Assignment
Take nothing but the lines from the one with "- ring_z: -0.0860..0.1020" through the one with "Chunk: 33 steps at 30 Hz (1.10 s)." in the entries below, both ends kept, and return them exactly with pictures left out.
═══ Data in this exercise
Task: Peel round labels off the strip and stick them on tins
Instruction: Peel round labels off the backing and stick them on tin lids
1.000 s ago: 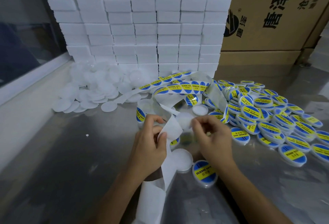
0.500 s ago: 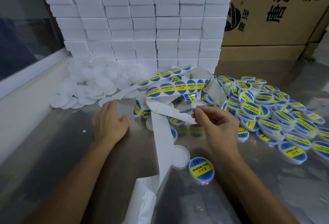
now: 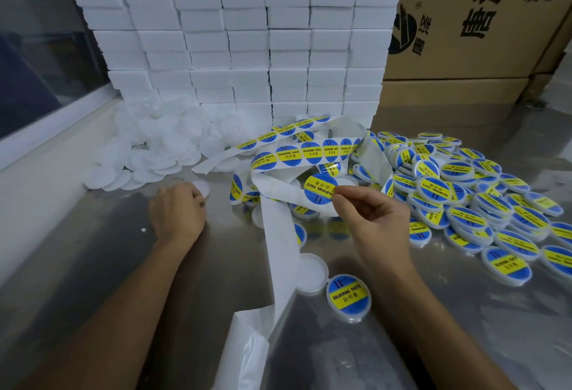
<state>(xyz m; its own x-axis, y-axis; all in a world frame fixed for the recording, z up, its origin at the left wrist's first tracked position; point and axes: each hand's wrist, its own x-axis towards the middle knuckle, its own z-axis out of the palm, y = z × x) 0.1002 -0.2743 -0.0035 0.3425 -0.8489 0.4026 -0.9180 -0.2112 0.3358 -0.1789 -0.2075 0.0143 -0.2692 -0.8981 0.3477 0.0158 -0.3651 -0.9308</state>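
Observation:
My right hand (image 3: 371,219) pinches a round blue and yellow label (image 3: 320,188) by its edge, peeled free and held above the white backing strip (image 3: 278,234). The strip loops across the metal table, with more labels (image 3: 312,151) still on its far part. My left hand (image 3: 178,207) reaches left and its fingers curl on a plain white tin (image 3: 201,188) at the edge of the unlabelled pile (image 3: 154,148). Another bare white tin (image 3: 311,272) lies by the strip, next to a labelled tin (image 3: 348,296).
A heap of labelled tins (image 3: 464,197) covers the table's right side. A wall of white boxes (image 3: 241,33) stands at the back, with brown cartons (image 3: 479,18) to its right. A window ledge (image 3: 46,157) runs along the left. Used backing strip hangs over the near edge (image 3: 247,343).
My left hand let go of the strip and reached left to a white tin. My right hand peeled a label off and now holds it up face-on.

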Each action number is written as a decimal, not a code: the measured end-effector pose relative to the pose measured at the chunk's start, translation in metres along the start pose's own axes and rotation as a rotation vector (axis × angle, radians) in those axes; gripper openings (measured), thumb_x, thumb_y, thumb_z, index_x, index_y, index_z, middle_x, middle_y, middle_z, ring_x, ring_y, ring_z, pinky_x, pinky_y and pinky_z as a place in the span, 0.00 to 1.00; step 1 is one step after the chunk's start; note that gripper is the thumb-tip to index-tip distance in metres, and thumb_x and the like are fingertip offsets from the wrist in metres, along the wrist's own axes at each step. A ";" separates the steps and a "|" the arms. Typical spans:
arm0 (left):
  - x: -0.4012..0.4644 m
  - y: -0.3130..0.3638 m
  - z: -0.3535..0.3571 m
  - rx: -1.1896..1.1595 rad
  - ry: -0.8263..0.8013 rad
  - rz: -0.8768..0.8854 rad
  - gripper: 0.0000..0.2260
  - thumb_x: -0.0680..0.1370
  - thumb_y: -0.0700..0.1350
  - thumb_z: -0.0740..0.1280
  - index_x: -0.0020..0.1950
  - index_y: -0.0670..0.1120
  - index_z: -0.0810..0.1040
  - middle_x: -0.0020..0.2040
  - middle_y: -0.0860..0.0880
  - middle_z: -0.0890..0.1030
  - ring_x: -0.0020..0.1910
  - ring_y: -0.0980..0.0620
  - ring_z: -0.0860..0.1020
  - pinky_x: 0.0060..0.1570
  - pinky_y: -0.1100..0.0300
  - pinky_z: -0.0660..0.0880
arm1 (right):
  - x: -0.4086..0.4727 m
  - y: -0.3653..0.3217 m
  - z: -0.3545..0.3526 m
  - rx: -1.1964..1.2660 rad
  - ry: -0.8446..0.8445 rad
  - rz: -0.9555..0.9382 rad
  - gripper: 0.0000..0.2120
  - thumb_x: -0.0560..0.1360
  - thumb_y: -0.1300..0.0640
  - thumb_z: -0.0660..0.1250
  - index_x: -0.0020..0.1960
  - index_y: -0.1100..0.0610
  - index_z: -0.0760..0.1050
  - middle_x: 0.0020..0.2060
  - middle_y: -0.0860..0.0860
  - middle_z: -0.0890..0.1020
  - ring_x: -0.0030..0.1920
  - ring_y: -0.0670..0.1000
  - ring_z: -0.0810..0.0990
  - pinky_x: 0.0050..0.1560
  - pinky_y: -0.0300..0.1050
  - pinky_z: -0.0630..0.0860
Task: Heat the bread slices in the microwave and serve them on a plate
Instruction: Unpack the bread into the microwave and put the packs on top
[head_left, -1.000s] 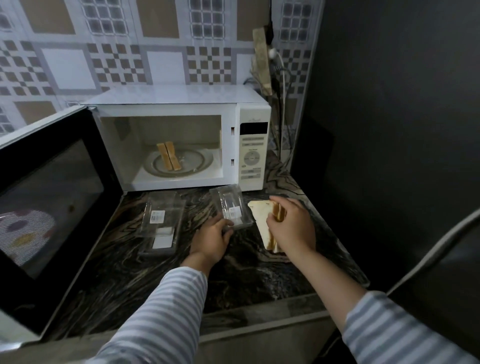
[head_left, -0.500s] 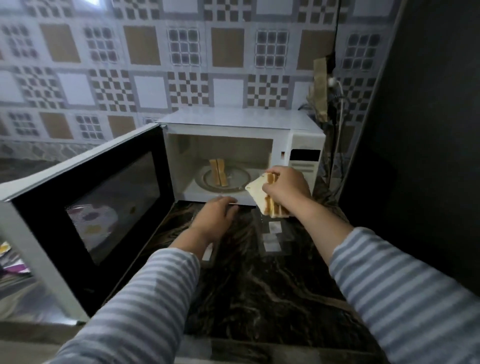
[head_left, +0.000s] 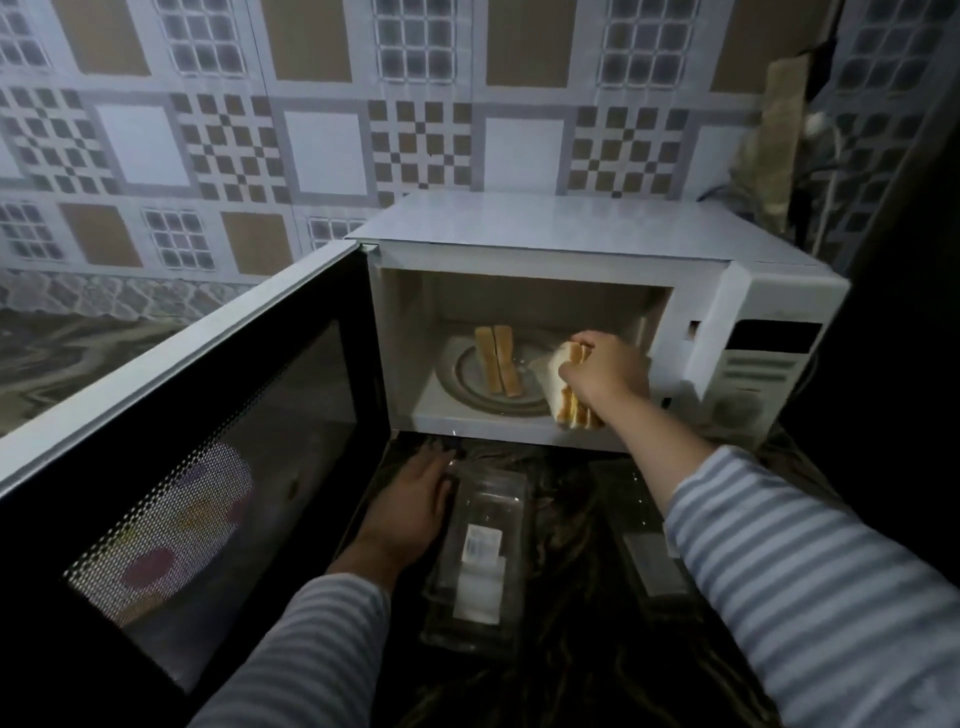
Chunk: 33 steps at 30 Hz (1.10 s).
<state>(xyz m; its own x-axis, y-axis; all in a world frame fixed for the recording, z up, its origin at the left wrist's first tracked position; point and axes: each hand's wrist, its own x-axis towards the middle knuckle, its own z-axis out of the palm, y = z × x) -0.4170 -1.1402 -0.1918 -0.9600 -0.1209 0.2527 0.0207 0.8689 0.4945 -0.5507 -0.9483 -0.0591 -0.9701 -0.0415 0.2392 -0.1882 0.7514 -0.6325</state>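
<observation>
A white microwave (head_left: 545, 228) stands at the back of the dark counter, its black door (head_left: 197, 457) swung wide to the left. Two bread slices (head_left: 498, 361) stand on edge on the glass turntable (head_left: 467, 379) inside. My right hand (head_left: 605, 371) reaches into the right side of the cavity, shut on a stack of pale bread slices (head_left: 558, 395) held just above the turntable's right edge. My left hand (head_left: 410, 504) lies flat on the counter below the microwave opening, fingers spread, holding nothing.
Two clear plastic packages with white labels lie on the marbled counter: one (head_left: 480, 556) beside my left hand, another (head_left: 649, 545) under my right forearm. A dark wall closes the right side. Cables and a brown board (head_left: 779, 140) stand behind the microwave.
My right hand lifted the bread stack off the counter and carried it forward into the microwave cavity. My left hand let go of the plastic package and settled flat on the counter.
</observation>
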 end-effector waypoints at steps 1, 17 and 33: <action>0.001 -0.003 0.005 -0.001 -0.019 0.013 0.21 0.81 0.47 0.57 0.73 0.44 0.67 0.75 0.44 0.64 0.75 0.48 0.60 0.71 0.67 0.50 | 0.007 0.001 0.007 -0.046 0.022 0.020 0.18 0.74 0.54 0.68 0.64 0.49 0.75 0.58 0.52 0.80 0.55 0.55 0.78 0.49 0.44 0.76; 0.009 -0.023 0.026 -0.030 0.026 0.052 0.21 0.76 0.50 0.64 0.69 0.48 0.74 0.73 0.48 0.67 0.74 0.51 0.62 0.71 0.69 0.46 | 0.085 -0.008 0.075 -0.055 -0.020 0.043 0.16 0.78 0.55 0.62 0.64 0.55 0.76 0.62 0.58 0.77 0.62 0.60 0.76 0.62 0.51 0.74; 0.006 -0.013 0.012 -0.230 0.035 -0.074 0.15 0.79 0.42 0.60 0.64 0.44 0.77 0.64 0.44 0.78 0.65 0.45 0.74 0.65 0.62 0.64 | 0.014 0.002 0.047 -0.105 -0.163 -0.035 0.28 0.76 0.49 0.64 0.74 0.51 0.62 0.70 0.54 0.68 0.67 0.60 0.69 0.67 0.53 0.68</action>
<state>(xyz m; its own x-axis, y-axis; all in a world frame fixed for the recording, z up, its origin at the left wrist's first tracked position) -0.4262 -1.1463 -0.2068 -0.9510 -0.2000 0.2359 0.0181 0.7254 0.6881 -0.5721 -0.9783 -0.0921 -0.9768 -0.1686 0.1322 -0.2137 0.8121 -0.5431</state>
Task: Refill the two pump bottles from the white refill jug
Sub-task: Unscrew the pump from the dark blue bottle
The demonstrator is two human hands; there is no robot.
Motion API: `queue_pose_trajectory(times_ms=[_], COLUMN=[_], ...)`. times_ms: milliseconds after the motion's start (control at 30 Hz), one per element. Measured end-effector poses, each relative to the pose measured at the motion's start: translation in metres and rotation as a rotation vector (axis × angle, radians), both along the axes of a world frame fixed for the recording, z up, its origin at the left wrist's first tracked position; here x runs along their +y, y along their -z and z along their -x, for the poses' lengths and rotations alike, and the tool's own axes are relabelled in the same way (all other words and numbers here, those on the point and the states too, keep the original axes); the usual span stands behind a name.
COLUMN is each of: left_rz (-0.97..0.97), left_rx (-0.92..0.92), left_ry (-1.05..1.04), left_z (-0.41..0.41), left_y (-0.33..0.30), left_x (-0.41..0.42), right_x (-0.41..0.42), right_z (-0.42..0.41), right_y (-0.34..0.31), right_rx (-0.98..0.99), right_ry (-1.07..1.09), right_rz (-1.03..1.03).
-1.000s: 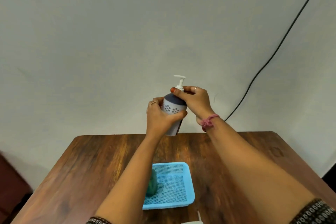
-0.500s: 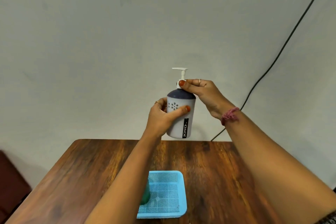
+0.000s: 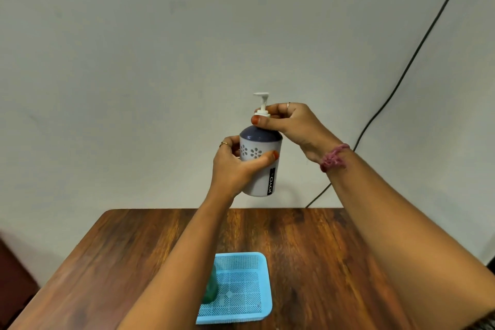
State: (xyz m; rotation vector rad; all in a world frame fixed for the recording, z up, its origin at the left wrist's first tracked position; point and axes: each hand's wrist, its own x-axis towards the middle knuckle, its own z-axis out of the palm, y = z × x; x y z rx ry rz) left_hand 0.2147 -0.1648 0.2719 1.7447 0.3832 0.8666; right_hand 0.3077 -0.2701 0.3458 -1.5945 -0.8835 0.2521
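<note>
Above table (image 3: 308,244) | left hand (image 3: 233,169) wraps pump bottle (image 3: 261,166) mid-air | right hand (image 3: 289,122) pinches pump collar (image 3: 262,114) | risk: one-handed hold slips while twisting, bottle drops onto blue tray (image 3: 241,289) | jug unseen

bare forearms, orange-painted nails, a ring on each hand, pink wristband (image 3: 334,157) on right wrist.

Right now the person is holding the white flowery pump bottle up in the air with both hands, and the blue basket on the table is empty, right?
Not quite. The blue basket isn't empty: the head view shows a green thing in its left side, partly hidden by the arm. The rest is right: left hand and right hand hold the pump bottle up above the table.
</note>
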Motion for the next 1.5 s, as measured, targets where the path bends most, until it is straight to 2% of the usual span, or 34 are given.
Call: queue_pose_trajectory(times_ms=[67, 167, 333, 400, 633, 833, 1067, 1267, 1433, 1500], left_rz=[-0.003, -0.005, -0.034, -0.024, 0.011, 0.008, 0.017, -0.01, -0.009, -0.003], left_rx=[0.007, 0.009, 0.006, 0.0, -0.027, -0.032, -0.038, -0.044, -0.04, -0.048], left_ry=[0.02, 0.014, 0.007, 0.004, 0.013, 0.014, 0.022, 0.008, 0.016, 0.015], left_z=[0.003, 0.006, 0.007, 0.007, 0.012, 0.013, 0.013, 0.013, 0.016, 0.017], left_y=[-0.001, -0.002, -0.007, -0.008, -0.009, -0.004, -0.004, -0.001, -0.002, -0.004], left_x=[0.002, 0.002, 0.004, 0.004, 0.003, 0.0, -0.004, -0.007, -0.008, -0.008], right_x=[-0.005, -0.01, 0.003, 0.006, -0.007, -0.003, -0.009, -0.007, -0.018, -0.022], right_z=[-0.003, -0.003, 0.004, 0.004, 0.007, 0.016, 0.023, 0.029, 0.022, 0.021], right_y=[-0.003, -0.009, -0.011, -0.013, -0.017, -0.008, -0.017, -0.015, -0.026, -0.031], right_rx=[0.032, 0.069, -0.069, -0.068, 0.085, 0.019, 0.05, -0.112, 0.01, -0.003], right_ry=[-0.103, -0.141, 0.024, 0.059, -0.067, 0.085, 0.049, 0.175, 0.043, 0.052], right_rz=[0.057, 0.121, 0.126, 0.1, 0.108, 0.01, 0.044, 0.1, 0.114, 0.117])
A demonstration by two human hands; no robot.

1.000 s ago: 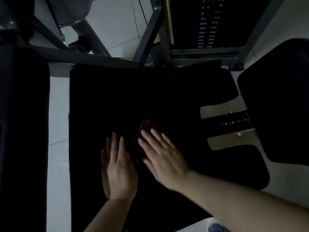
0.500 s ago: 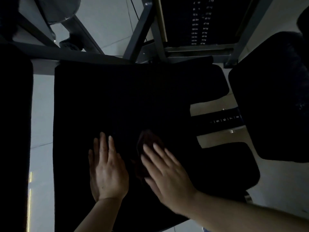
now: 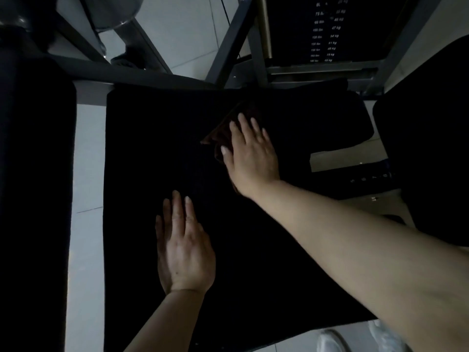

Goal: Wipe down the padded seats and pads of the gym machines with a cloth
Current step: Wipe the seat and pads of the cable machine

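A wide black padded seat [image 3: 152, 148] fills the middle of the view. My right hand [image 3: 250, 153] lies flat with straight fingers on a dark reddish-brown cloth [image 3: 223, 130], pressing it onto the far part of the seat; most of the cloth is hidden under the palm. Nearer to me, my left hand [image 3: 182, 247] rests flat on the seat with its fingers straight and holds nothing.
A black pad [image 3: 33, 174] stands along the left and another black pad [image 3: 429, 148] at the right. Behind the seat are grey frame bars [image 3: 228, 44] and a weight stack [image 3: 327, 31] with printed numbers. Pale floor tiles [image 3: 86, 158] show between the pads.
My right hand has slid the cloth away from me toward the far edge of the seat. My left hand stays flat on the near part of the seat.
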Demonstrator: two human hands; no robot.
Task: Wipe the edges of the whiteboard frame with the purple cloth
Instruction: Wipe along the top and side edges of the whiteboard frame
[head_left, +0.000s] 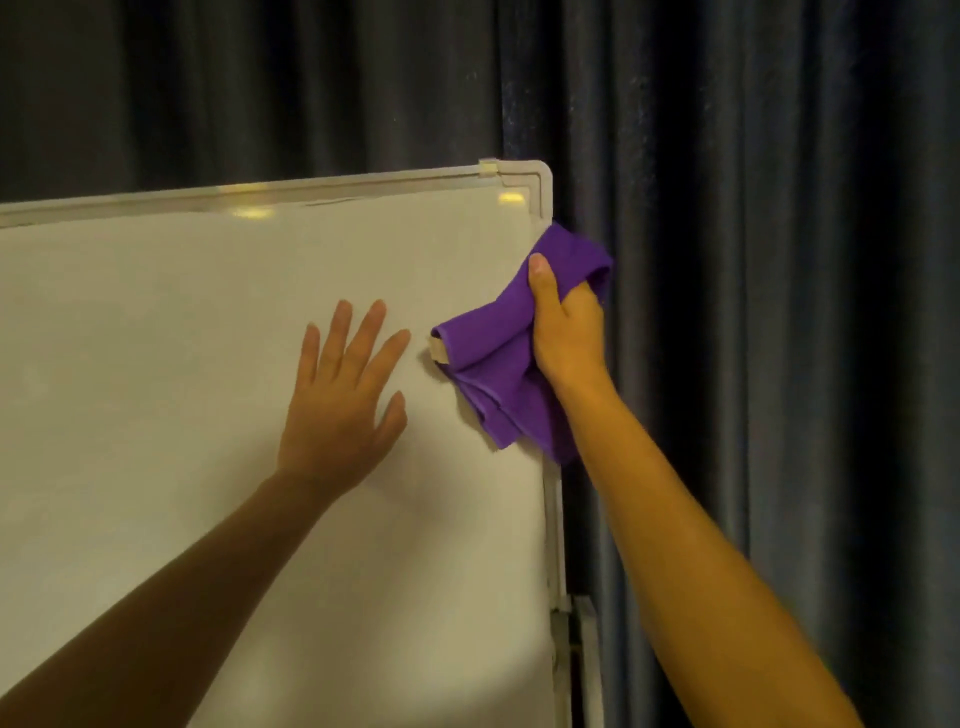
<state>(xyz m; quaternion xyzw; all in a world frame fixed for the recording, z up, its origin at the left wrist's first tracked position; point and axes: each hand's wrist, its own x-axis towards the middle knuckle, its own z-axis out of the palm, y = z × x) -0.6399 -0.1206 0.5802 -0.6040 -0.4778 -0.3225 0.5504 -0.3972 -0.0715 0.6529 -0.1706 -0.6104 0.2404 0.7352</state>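
right hand (569, 332) is gripping the bunched purple cloth (496, 358) with fingers closed around it, pressing it on the right edge of the whiteboard frame (555, 525), at about 2 o'clock in view just below the top corner. left hand (345, 395) is lying flat and open on the whiteboard (208, 364), holding nothing, probably bracing it. best bet: keep the cloth wrapped over the rail and pull down toward 6 o'clock with steady pressure.

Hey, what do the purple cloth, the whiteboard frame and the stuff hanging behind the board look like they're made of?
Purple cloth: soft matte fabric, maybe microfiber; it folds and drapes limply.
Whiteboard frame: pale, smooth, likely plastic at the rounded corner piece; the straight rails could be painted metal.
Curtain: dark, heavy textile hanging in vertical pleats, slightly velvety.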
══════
Your response
  - ring_z: -0.0860..0.1020
  - pinky_x: 0.0060..0.1570
  - pinky_y: -0.1100..0.0300
  - pinky_z: -0.0660..0.0880
arm1 (right):
  - x: -0.4086..0.4727 m
  - y: -0.3653..0.3217 m
  - z: -0.3545..0.3526 m
  - rx: -1.1964..1.2660 rad
  - ry: -0.8446..0.8445 rad
  - rz: -0.9555..0.9382 rad
  - gripper: 0.0000..0.2120
  - thumb_x: -0.0560..0.1360
  - thumb_y: -0.1300..0.0640
  - thumb_z: -0.0660..0.1250
  - index_x: -0.0020..0.1960
  - index_y: -0.1100..0.0610
  - index_z: -0.0760..0.1050
  - middle_x: 0.0020..0.2060
  - middle_y: -0.0860..0.0860
  - middle_z: -0.0890..0.1020
  - ring_x: -0.0030..0.1920
  - ring_y: -0.0670..0.1000
  - ring_z: -0.0810..0.0990
  - pinky_x: 0.0050..0.1560
  - pinky_y: -0.0300..0.1050
  - pinky_z: -0.0630..0.0860
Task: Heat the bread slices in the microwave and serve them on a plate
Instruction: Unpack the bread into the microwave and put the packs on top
[head_left, -1.000s] 
[head_left, -0.500s] 
[head_left, +0.000s] 
Chunk: 33 steps at 30 Hz (1.10 s).

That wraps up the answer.